Alors qu’une nouvelle revalorisation du salaire minimum doit entrer en vigueur dans les prochaines semaines, les déclarations de Louis Sarkozy sur la suppression du Smic ont provoqué de nombreuses réactions. Le chroniqueur défend une refonte radicale du système français du salaire minimum.
Le salaire minimum interprofessionnel de croissance doit connaître une nouvelle revalorisation dans les prochaines semaines, avec une augmentation estimée à environ 34 euros nets mensuels. Cette hausse intervient dans un contexte marqué par les inquiétudes liées à l’inflation et au pouvoir d’achat.

Dans les colonnes de Le Parisien, Marylise Léon, secrétaire générale de la CFDT, estime même qu’un nouveau “coup de pouce” pourrait devenir nécessaire si les tensions internationales, notamment autour de l’Iran, continuent d’avoir un impact sur les prix de l’énergie et de la consommation.
Mais au même moment, une position beaucoup plus radicale a émergé dans le débat public. Sur RMC, Louis Sarkozy a plaidé pour la suppression pure et simple du Smic dans sa forme actuelle.

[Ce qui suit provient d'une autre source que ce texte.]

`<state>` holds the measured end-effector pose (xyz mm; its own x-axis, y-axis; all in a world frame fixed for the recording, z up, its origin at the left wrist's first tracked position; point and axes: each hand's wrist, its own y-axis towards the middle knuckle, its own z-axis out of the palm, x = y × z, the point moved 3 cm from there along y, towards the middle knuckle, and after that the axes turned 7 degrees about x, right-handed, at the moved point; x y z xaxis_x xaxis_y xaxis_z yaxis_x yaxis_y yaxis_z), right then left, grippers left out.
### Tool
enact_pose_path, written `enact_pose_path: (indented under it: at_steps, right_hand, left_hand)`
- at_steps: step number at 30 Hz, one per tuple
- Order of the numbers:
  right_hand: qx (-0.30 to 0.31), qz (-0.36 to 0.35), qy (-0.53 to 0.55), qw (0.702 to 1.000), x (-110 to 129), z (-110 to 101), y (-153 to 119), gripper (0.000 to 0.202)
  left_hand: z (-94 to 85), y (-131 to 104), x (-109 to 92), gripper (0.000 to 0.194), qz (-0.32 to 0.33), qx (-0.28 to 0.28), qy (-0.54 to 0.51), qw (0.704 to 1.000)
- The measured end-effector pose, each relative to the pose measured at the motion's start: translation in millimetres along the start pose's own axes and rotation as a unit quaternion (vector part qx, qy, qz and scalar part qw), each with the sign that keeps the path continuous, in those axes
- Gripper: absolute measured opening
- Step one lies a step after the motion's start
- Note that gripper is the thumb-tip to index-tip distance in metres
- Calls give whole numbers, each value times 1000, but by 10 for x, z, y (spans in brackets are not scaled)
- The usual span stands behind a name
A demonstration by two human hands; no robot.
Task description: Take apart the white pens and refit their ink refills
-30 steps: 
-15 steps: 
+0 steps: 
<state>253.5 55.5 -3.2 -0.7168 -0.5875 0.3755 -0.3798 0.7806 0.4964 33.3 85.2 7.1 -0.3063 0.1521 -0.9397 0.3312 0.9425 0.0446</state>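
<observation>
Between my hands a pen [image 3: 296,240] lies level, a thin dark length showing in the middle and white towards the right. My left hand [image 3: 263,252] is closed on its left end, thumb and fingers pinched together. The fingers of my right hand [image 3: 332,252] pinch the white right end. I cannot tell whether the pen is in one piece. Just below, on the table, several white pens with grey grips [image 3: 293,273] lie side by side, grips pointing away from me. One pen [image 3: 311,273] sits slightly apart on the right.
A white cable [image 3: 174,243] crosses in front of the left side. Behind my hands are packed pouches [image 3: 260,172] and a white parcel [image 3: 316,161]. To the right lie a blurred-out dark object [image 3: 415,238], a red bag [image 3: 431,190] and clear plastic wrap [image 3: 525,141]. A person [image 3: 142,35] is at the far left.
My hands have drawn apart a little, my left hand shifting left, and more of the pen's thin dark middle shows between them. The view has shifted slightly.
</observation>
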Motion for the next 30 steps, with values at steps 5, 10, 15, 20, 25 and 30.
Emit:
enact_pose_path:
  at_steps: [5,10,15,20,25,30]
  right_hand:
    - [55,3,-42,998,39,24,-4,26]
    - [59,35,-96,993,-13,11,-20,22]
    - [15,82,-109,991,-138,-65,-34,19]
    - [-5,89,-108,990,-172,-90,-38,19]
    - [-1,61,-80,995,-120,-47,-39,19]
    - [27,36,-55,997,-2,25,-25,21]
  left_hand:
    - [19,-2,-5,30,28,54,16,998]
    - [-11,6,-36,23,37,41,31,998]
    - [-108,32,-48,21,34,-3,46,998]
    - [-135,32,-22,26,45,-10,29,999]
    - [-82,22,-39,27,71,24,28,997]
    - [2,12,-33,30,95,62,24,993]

Dans sa chronique, il s’appuie notamment sur les analyses de l’économiste Milton Friedman, prix Nobel d’économie, qui considérait le salaire minimum comme un frein majeur à l’emploi des personnes les plus modestes.
Louis Sarkozy dénonce un “système bloqué”

Selon Louis Sarkozy, le Smic français serait devenu une “trappe” empêchant une partie de la population d’accéder durablement au marché du travail. Il souligne que près de trois millions de salariés restent rémunérés autour du salaire minimum, parfois pendant de nombreuses années.
Le chroniqueur estime également que le système français pénalise particulièrement les jeunes et les personnes sans qualification. Il compare notamment les chiffres du chômage des jeunes entre plusieurs pays européens, mettant en avant des taux plus faibles en Allemagne, en Suisse ou encore aux Pays-Bas.